┌──
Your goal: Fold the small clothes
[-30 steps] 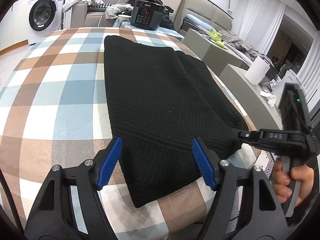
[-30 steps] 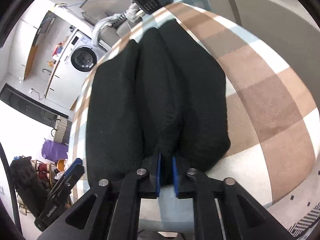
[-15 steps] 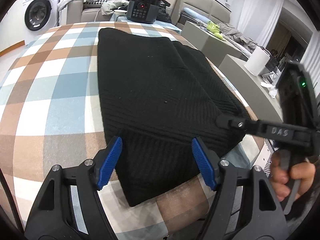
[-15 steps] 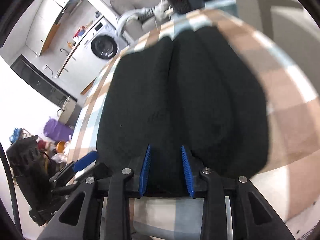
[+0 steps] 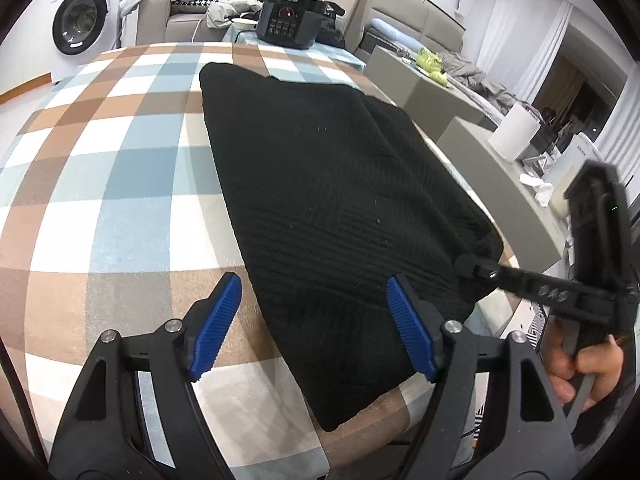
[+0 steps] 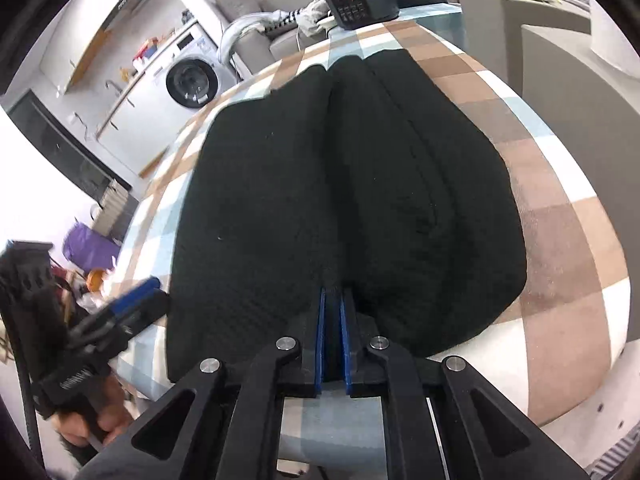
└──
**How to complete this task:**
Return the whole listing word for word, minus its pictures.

**The completed task:**
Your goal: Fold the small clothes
[-30 steps] 
[-30 steps] 
[-15 steps] 
[-15 steps] 
[+0 steps] 
[+0 steps] 

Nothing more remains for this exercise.